**ABOUT THIS TASK:** Among the lines below, take the one holding "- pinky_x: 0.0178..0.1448", the one holding "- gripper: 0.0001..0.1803", and all lines between them. Set them down exactly.

**DATA BLOCK:**
______________________________

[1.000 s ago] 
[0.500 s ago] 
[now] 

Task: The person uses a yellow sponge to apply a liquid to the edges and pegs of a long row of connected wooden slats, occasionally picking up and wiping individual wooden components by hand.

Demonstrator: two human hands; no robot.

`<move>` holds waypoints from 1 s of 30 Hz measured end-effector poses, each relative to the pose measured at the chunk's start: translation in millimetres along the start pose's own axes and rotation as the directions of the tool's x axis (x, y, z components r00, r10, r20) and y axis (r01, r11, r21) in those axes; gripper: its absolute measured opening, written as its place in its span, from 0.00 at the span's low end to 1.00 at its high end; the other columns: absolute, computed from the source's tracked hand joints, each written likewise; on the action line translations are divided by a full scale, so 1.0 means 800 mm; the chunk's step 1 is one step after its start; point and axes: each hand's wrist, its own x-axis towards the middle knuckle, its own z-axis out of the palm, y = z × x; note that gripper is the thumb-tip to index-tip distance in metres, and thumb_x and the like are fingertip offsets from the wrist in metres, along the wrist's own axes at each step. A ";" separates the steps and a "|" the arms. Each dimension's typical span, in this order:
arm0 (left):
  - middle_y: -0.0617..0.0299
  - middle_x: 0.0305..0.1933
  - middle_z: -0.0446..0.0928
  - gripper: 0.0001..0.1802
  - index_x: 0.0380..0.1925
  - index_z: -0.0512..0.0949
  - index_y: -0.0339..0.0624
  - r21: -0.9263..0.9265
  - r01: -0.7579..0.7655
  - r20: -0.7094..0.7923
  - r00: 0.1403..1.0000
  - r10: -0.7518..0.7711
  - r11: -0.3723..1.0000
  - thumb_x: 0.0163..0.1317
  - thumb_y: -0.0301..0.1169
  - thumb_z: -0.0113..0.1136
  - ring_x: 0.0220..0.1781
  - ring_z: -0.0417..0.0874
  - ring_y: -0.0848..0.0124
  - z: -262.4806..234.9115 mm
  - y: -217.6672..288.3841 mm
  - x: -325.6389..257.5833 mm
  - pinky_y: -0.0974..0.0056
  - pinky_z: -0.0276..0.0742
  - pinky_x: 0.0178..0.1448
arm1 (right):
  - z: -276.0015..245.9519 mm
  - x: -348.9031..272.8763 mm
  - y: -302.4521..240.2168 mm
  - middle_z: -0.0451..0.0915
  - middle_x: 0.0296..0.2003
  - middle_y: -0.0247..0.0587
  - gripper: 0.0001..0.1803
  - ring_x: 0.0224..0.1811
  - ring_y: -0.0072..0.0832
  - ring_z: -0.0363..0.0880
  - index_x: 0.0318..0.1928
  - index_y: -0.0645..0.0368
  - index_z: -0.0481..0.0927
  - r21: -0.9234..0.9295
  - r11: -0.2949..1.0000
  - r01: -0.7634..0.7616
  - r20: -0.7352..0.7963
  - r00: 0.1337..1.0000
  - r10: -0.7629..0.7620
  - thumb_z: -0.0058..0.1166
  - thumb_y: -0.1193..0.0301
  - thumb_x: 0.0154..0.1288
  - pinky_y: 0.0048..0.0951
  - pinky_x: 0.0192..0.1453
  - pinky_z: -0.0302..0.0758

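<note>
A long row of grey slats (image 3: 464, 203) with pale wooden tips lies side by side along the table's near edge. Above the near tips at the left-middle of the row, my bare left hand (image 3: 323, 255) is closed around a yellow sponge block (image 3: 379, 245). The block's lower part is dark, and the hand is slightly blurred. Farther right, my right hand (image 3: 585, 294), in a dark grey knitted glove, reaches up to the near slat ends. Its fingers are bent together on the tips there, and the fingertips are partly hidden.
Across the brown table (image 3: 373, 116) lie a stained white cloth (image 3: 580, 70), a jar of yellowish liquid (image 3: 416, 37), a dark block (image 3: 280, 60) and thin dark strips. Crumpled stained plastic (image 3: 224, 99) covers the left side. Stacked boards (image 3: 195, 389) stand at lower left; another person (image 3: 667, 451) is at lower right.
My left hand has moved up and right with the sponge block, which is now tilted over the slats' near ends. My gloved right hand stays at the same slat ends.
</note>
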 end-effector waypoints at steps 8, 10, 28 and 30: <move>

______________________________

**FINISHED EXERCISE:**
  - pinky_x: 0.0178..0.1448
arm1 (right):
  - z: -276.0015..245.9519 mm
  - x: -348.9031..272.8763 mm
  - y: -302.4521..240.2168 mm
  - middle_z: -0.0451..0.0915
  - middle_x: 0.0296..0.2003
  - middle_y: -0.0247..0.0587
  - gripper: 0.0001..0.1803

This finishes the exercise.